Sonders: Wall of Worry Remains

While some measures of short-term sentiment have gotten quite bullish, Charles Schwab Chief Investment Strategist Liz Ann Sonders says that long-term indicators show the stock market’s Wall of Worry remains firmly in tact.

In recent commentary on Schwab’s site, Sonders notes that the Crowd Sentiment Poll that Ned Davis Research puts together is close to the highest level it has reached in the past 8 years or so. But, she adds, the Crash Confidence Index monitored by Yale Economist Robert Shiller shows that an increasing percentage of investors have been worrying about a stock market crash recently. Another survey tracked by Yale asks investors about their confidence in the market going up over the next year. “Interestingly, individual investors’ confidence has generally been in a weakening cycle over the past 14 years, and today’s confidence (or lack thereof) is even lower than it was during the heat of the financial crisis,” Sonders says.

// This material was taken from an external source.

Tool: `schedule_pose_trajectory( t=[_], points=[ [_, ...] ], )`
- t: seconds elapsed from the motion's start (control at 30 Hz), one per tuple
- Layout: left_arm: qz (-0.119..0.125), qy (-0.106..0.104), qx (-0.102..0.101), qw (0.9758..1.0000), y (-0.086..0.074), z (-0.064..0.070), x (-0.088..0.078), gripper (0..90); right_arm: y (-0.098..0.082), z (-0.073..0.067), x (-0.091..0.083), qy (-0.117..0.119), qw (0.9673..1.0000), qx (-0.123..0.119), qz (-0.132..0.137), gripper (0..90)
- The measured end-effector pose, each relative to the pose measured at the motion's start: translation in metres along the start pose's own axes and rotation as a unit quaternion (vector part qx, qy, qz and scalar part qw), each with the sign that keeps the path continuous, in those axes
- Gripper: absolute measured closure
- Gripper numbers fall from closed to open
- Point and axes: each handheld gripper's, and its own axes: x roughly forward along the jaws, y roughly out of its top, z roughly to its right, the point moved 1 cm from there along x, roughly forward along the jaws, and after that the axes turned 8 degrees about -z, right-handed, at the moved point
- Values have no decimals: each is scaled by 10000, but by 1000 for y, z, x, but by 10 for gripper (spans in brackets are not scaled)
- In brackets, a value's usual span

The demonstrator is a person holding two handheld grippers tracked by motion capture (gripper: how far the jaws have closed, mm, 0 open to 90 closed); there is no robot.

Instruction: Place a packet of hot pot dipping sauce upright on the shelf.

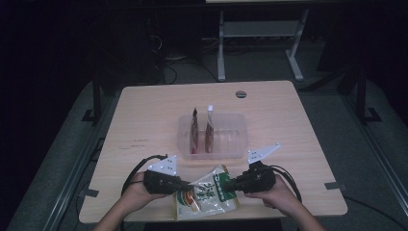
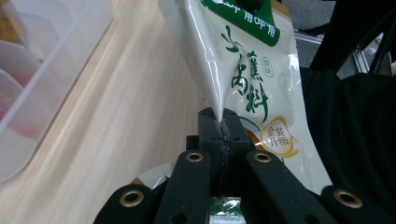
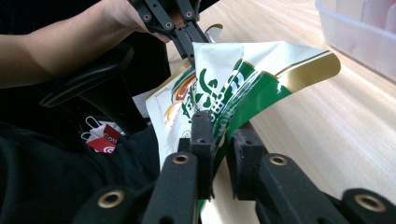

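Observation:
A white and green snack pouch (image 1: pixel 207 192) hangs between my two grippers near the table's front edge. My left gripper (image 1: pixel 185 184) is shut on the pouch's side seam; in the left gripper view the jaws (image 2: pixel 222 123) pinch the pouch's (image 2: pixel 247 70) folded white edge. My right gripper (image 1: pixel 230 184) is on the green top band. In the right gripper view its jaws (image 3: pixel 222 135) stand close together with that band of the pouch (image 3: pixel 243 79) squeezed between them. The left gripper (image 3: pixel 187 39) shows beyond, clamped on the far edge.
A clear plastic bin (image 1: pixel 185 139) stands mid-table just behind the grippers, with two upright pouches (image 1: pixel 194 130) (image 1: pixel 210 127) in its slots. The wooden table (image 1: pixel 144 110) has a round cable hole (image 1: pixel 241 94) at the back. A person's forearms come in from the front edge.

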Motion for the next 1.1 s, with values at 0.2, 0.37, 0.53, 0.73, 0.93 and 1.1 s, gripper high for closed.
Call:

One last Yale survey shows how confident investors are in current valuation levels. “Individual investors today believe the market is more highly-valued than any time since 2001, just after the bursting of the tech stock bubble,” Sonders says. “These Yale surveys are longer-term in nature and highlight the persistence of skepticism during the bull market underway since March 2009. So, although I and other sentiment-watchers may fret about data like that seen in NDR’s Crowd Sentiment Poll (and/or among its component indexes), there is little to worry about from a longer-term sentiment perspective. This has been the ‘most hated bull market in history’ … and reinforces the ‘wall of worry’ the stock market is likely to continue to climb.”